L’intersection, c’est aussi l’aiguille pleine d’héroïne enfoncée dans la veine du drogué qui désire avoir son " flash ", une image du réel que Garrel applique directement à son cinéma (la piqûre qu’effectue la caméra sur un morceau du réel addict, à l’instar de Lucie, à ces prises de possession, pendant que le cinéaste François voit le soir le résultat des prises, des " rushes " de la journée). C’est pour cette raison qu’il faut absolument associer des artistes tels Garrel et Ferrara sur l’idée confessée sur le registre de l’intime (réalité présente pour Ferrara, passée pour Garrel qui n’a pas oublié " Opium " de Cocteau ou les livres de Michaux) que la pratique du cinéma relève d’un état de dépendance quasi physiologique (dépendance issue de cet art envers le réel), avec la dose sévère de cruauté morbide que ce contrat implique.

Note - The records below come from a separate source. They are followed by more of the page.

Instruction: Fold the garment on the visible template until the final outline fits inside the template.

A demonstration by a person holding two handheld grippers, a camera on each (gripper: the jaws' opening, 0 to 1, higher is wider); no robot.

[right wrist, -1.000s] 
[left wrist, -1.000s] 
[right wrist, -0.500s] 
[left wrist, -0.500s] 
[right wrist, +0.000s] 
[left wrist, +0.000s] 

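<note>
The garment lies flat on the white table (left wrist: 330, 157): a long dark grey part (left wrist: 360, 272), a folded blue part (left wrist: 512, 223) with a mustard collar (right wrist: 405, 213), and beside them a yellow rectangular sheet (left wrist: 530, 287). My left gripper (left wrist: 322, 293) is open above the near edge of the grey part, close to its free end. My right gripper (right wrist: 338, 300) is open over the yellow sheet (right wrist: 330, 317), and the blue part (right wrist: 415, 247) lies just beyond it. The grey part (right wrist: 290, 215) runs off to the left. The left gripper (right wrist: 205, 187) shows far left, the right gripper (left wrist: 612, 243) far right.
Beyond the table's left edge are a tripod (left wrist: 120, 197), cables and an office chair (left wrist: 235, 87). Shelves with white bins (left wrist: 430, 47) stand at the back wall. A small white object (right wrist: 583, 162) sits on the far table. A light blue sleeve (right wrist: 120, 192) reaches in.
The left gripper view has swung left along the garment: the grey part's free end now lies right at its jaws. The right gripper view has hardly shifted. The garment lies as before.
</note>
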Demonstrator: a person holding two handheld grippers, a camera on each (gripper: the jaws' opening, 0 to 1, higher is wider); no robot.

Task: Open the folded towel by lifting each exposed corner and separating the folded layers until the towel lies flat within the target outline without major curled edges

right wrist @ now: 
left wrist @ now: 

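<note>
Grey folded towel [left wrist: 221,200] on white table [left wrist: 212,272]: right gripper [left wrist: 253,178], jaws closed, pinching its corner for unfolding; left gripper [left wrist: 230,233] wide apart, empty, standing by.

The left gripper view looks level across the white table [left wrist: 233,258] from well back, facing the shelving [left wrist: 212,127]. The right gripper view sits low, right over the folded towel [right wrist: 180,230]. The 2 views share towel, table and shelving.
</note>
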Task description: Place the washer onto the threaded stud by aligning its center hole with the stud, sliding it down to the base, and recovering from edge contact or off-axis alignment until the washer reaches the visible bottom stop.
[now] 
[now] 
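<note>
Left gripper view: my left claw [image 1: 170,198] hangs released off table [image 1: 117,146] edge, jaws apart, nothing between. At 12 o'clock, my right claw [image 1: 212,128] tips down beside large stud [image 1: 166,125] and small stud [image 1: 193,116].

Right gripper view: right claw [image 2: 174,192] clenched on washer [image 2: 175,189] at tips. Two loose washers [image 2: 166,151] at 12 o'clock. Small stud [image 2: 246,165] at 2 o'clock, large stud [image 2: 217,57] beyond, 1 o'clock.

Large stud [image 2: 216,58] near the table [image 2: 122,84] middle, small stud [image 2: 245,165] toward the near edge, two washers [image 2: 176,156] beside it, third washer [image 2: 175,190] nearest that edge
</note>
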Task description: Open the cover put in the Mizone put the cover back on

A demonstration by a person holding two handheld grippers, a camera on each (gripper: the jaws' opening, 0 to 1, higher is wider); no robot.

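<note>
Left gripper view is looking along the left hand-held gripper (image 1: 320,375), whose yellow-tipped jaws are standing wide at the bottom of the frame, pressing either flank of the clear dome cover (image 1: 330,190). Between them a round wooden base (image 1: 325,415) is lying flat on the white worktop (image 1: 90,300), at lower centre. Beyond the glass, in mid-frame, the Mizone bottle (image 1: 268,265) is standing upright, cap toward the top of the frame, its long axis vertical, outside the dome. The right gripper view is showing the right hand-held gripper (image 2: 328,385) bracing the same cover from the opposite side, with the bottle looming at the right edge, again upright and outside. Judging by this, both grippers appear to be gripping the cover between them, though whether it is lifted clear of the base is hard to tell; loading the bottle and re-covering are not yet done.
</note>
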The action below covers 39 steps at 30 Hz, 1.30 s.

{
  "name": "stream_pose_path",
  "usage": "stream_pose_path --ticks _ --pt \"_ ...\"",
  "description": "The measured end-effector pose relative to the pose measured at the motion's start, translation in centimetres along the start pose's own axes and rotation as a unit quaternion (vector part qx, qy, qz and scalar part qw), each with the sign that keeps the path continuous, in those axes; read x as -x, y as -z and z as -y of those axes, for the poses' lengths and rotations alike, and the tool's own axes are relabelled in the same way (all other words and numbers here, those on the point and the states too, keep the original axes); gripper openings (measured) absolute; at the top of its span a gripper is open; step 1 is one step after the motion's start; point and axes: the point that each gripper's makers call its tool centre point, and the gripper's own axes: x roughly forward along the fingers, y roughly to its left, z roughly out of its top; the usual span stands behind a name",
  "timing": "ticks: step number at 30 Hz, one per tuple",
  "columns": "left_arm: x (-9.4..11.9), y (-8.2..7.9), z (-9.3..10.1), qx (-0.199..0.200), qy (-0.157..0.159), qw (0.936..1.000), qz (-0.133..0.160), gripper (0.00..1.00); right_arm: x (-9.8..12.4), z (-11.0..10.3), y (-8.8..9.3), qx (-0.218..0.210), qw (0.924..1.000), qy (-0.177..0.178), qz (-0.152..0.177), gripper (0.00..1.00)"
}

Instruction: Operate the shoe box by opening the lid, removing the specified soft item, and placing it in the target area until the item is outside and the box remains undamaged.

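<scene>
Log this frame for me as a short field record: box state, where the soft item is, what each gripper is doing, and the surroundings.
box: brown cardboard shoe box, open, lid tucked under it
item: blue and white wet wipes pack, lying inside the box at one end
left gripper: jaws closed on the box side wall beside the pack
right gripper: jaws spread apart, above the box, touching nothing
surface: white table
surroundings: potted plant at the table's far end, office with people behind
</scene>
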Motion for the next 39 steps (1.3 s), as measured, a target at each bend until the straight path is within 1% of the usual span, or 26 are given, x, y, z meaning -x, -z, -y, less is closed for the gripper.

Mais c’est aussi le manque amoureux d’Augustin envers Lucie, prostré comme s’il lui manquait sa dose, le manque affectif de Zsazsa qui, littéralement, se fait un shoot quand elle raconte à Lucie l’histoire de sa vie désolée (d’ailleurs, par un curieux paradoxe d’un film qui, pour notre joie, en compte beaucoup, c’est Zsazsa qui nous fait davantage penser à Nico que Lucie ou le personnage de Marie-thérèse qu’elle devra jouer au cinéma). En contrechamp positif, c’est le fils de Carole que rencontre François en tout début de film, tout jeune père qui prépare attentivement, et avec le même soin que Zsazsa et ses doses, le lait chaud de son bébé.

Le cinéma pompe le réel (voir cette femme de ménage passant l’aspirateur dans le bureau d’un producteur), vampirise la vie et le résultat de cette vampirisation, de cette ponction, se lit sur ce grand lit vertical, lit blanc d’hôpital, qu’est le grand écran. Accompagnant les corps blafards et les mines légèrement comateuses des personnages, le noir et blanc garrelien (comme celui de The Addiction de Ferrara au titre largement explicite), entre des surexpositions lumineuses qui semblent consumer la matière vivante du plan jusqu’à l’extase de l’écran blanc final et des fondus au noir qui, souvent, on ne sait plus très bien, ne sont peut-être pas dus à des effets de caméra et de diaphragme mais à des chutes certaines de la lumière naturelle renvoyant dans le champ de l’antimatière ce qui vivait dans le plan, possède une force de stylisation (Raoul Coutard à la photographie depuis La Naissance de l’amour en 1993, excepté pour Le Vent de la nuit : clin d’œil amical, le chef opérateur du film que tourne François se nomme Raoul Maître) qui puise son inspiration quelque part entre celui du Paris fantomatique et raréfié de Pickpocket de Bresson en 1959 et celui plus prononcé et inquiétant, mais comme intériorisé par Coutard, que Karl Freund réalisait pour Murnau (la seconde heure de Sauvage innocence et sa partie consacrée au tournage d’un film provisoirement intitulé … Sauvage innocence).